In this last issue of 2020 we bring back the Photo Album, featuring treasured moments in Banipal’s long years of opening windows onto the world of contemporary Arab literature.

Finally, all-important book reviews and a report on the fifth annual lecture of the Saif Ghobash Banipal Translation Prize given by Palestinian author Liana Badr via a web broadcast.

Thanks to all who have made it possible to continue publishing Banipal during this strange year of unforeseen cancellations and restrictions to daily life due to the worldwide Covid-19 pandemic – and especially to our distributors and printers who have carried on working.
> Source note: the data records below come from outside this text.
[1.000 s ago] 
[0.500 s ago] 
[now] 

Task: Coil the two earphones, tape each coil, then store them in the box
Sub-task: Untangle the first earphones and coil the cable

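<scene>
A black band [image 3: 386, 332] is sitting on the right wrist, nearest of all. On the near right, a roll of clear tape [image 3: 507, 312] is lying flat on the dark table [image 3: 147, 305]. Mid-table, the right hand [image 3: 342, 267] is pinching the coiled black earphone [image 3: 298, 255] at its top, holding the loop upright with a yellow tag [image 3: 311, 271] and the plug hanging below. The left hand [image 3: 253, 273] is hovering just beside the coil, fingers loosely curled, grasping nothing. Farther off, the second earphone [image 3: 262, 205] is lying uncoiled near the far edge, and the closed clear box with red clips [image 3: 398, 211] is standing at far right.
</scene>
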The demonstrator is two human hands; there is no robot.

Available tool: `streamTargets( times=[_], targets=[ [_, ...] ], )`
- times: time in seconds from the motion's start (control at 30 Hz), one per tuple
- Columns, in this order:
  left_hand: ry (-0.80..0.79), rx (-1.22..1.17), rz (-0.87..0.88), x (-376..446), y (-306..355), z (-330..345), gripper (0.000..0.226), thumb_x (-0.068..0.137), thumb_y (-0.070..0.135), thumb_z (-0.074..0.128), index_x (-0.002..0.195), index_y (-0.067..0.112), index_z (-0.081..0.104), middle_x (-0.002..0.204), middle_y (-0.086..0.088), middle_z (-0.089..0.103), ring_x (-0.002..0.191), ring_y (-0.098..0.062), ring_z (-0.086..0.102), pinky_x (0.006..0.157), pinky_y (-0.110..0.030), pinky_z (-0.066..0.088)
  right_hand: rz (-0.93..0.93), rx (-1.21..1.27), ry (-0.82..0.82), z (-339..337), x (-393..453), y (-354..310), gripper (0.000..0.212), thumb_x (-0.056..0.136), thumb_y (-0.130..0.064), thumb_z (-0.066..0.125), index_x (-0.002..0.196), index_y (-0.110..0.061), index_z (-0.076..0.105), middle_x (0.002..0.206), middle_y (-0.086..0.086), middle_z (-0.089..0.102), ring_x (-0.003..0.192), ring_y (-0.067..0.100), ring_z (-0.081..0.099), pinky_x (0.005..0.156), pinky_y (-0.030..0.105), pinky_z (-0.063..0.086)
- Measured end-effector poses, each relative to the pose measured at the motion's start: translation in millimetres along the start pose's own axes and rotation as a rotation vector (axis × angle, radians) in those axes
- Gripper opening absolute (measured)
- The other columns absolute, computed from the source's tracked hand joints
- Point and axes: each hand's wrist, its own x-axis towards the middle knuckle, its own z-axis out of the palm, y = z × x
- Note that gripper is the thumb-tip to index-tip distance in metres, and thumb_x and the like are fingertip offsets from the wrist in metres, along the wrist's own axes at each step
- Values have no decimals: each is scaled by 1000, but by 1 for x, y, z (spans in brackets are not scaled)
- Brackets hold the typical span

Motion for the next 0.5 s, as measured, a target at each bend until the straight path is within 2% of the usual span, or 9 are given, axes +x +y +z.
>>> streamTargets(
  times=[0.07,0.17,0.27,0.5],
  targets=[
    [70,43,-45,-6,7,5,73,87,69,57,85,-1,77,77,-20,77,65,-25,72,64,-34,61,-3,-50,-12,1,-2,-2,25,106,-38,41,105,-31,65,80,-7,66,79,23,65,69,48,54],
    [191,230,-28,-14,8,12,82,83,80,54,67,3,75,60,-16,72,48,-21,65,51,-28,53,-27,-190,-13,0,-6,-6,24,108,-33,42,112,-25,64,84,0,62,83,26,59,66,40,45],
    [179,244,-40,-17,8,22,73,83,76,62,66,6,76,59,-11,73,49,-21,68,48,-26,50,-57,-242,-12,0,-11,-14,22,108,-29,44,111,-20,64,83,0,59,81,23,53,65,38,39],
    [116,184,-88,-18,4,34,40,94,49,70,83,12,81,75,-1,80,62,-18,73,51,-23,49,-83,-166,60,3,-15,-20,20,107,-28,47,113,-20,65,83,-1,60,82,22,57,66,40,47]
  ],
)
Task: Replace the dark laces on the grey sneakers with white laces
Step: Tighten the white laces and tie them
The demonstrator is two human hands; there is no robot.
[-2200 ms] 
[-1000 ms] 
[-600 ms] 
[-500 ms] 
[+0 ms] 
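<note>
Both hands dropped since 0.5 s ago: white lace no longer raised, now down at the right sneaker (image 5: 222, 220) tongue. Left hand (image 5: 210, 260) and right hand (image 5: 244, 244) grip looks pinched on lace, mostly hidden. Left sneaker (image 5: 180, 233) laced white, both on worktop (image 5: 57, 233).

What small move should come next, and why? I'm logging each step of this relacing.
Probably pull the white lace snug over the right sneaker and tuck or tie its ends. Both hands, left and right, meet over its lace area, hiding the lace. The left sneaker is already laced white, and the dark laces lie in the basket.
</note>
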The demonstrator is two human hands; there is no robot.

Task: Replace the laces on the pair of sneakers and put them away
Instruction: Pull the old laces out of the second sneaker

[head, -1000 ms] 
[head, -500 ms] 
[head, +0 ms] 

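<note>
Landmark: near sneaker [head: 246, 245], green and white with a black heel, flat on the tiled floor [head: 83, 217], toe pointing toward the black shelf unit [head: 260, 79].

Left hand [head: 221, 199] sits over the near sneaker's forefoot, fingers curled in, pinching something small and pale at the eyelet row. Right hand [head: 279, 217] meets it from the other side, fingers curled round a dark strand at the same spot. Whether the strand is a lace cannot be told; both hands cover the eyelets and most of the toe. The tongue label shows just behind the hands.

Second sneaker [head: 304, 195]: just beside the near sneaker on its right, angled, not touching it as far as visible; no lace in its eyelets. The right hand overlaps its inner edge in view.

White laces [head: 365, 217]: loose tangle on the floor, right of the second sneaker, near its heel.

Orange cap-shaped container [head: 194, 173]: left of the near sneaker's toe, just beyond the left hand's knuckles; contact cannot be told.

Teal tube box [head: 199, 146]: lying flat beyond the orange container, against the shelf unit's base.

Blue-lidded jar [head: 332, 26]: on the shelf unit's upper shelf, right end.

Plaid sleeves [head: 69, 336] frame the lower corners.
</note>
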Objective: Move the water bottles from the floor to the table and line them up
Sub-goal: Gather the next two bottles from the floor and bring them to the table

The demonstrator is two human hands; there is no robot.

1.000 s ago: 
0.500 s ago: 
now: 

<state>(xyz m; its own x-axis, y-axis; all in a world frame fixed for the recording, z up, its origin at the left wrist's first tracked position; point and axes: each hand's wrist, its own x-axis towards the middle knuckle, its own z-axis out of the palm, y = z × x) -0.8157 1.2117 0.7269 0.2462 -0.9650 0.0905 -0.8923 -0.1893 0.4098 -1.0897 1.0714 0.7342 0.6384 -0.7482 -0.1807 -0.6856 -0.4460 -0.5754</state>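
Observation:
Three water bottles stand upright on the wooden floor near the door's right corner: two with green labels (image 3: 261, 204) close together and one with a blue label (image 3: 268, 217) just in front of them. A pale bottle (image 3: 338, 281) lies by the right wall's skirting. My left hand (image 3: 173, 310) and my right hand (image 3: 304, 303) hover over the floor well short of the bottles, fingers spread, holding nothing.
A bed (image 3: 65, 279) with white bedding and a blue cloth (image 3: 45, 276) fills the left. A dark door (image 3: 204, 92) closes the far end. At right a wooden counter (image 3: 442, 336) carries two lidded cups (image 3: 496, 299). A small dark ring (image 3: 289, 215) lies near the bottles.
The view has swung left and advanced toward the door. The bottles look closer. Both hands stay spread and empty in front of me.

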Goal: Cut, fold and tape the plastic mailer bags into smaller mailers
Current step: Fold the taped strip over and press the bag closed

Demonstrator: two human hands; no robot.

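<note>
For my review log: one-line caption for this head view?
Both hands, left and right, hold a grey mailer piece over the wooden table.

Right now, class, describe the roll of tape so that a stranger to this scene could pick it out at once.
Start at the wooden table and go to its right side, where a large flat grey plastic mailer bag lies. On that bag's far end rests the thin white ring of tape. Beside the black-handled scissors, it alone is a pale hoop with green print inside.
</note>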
Stay safe and well, and for most of us, carry on working from home.

 

Margaret Obank
Banipal Publisher

 

  • Our front cover remembers Mohamed Melehi, whose sudden death from Covid-19 on 28 October 2020 while in hospital in Paris has shocked his family and friends. A prodigious activist for Moroccan arts and culture since the mid-1960s, in 1978 he founded with Mohamed Benaïssa the Asilah Cultural Foundation (Moussem), based in his natal town of Asilah, which became a popular annual international festival of arts and culture. We were very pleased to show his paintings on the covers of Banipal 24 (Autumn /Winter 2005). We will be celebrating his life in collaboration with the Asilah Festival in 2021.